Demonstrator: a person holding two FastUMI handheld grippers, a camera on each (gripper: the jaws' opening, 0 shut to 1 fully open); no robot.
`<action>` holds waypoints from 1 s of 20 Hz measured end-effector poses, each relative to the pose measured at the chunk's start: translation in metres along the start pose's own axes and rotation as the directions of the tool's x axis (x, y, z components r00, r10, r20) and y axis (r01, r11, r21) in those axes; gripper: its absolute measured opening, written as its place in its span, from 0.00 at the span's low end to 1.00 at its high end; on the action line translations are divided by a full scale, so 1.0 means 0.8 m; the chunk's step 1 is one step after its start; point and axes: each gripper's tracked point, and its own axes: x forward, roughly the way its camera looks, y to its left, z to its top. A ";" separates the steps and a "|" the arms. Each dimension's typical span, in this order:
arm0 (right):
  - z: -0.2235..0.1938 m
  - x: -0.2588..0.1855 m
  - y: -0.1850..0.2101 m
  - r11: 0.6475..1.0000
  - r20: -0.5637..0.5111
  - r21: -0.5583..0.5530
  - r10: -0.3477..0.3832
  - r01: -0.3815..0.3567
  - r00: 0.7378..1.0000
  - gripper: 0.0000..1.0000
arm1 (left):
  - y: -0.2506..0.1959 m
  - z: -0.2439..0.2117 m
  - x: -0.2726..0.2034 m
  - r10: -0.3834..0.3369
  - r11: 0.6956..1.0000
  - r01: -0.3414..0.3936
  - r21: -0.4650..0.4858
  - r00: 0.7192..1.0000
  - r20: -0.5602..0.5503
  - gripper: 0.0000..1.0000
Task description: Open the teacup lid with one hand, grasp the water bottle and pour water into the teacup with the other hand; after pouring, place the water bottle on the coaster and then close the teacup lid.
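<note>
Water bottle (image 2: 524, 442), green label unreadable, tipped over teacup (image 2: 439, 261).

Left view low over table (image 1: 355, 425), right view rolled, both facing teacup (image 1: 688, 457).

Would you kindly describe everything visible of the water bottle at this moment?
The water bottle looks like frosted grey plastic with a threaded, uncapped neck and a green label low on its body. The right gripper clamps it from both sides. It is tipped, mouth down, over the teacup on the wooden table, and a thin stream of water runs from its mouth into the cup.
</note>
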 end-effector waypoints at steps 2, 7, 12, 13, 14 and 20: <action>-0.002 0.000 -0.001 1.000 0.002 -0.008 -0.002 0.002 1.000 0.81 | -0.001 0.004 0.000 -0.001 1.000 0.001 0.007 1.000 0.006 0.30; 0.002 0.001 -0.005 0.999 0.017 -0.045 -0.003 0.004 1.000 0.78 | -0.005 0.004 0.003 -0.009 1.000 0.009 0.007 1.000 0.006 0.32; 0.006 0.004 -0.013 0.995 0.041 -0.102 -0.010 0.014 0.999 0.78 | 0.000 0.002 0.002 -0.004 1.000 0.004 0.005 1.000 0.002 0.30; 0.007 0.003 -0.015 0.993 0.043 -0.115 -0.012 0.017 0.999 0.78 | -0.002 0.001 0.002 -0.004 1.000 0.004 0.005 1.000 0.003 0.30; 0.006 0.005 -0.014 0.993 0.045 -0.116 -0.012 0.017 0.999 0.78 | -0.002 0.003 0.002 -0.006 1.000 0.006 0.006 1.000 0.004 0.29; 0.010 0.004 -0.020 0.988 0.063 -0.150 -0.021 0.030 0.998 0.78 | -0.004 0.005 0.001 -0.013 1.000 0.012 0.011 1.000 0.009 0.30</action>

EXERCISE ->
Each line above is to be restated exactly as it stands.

EXPECTED ANSWER ->
Demonstrator: a person holding two FastUMI handheld grippers, a camera on each (gripper: the jaws' opening, 0 shut to 1 fully open); no robot.
`<action>` holds waypoints from 1 s of 20 Hz measured end-effector poses, each relative to the pose measured at the chunk's start: translation in metres along the start pose's own axes and rotation as the directions of the tool's x axis (x, y, z components r00, r10, r20) and y axis (r01, r11, r21) in those axes; gripper: its absolute measured opening, written as its place in its span, from 0.00 at the span's low end to 1.00 at its high end; on the action line translations are divided by a full scale, so 1.0 means 0.8 m; the chunk's step 1 is one step after its start; point and axes: each gripper's tracked point, and its own axes: x forward, roughly the way its camera looks, y to its left, z to its top. A ";" separates the steps and a "|" the arms. Each dimension's typical span, in this order:
arm0 (right):
  - z: -0.2235..0.1938 m
  - x: -0.2588..0.1855 m
  - y: -0.1850..0.2101 m
  - r11: 0.6475..1.0000
  - r20: -0.5637..0.5111
  - r21: -0.5583..0.5530
  - r10: -0.3477..0.3832
  - r01: -0.3815..0.3567
  - r00: 0.7378..1.0000
  - gripper: 0.0000..1.0000
arm1 (left):
  - y: -0.2506..0.1959 m
  - z: -0.2439..0.2117 m
  - x: -0.2726..0.2034 m
  - r10: -0.3834..0.3369
  - r11: 0.6956..1.0000
  - r01: -0.3414..0.3936
  - r21: -0.4650..0.4858
  - r00: 0.7192..1.0000
  - r20: -0.5602..0.5503
  - gripper: 0.0000..1.0000
Task description: Open the teacup lid with one hand, grasp the water bottle and pour water into the teacup with the other hand; after pouring, place the water bottle on the coaster and then close the teacup lid.
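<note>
Water bottle (image 2: 524, 442), green label unreadable, tipped over teacup (image 2: 439, 261).

Left view low over table (image 1: 355, 425), right view rolled, both facing teacup (image 1: 688, 457).

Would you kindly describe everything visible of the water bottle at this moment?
The water bottle looks like frosted grey plastic with a threaded, uncapped neck and a green label low on its body. The right gripper clamps it from both sides. It is tipped, mouth down, over the teacup on the wooden table, and a thin stream of water runs from its mouth into the cup.
</note>
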 end-effector waypoints at steps 2, 7, 12, 13, 14 and 20: <action>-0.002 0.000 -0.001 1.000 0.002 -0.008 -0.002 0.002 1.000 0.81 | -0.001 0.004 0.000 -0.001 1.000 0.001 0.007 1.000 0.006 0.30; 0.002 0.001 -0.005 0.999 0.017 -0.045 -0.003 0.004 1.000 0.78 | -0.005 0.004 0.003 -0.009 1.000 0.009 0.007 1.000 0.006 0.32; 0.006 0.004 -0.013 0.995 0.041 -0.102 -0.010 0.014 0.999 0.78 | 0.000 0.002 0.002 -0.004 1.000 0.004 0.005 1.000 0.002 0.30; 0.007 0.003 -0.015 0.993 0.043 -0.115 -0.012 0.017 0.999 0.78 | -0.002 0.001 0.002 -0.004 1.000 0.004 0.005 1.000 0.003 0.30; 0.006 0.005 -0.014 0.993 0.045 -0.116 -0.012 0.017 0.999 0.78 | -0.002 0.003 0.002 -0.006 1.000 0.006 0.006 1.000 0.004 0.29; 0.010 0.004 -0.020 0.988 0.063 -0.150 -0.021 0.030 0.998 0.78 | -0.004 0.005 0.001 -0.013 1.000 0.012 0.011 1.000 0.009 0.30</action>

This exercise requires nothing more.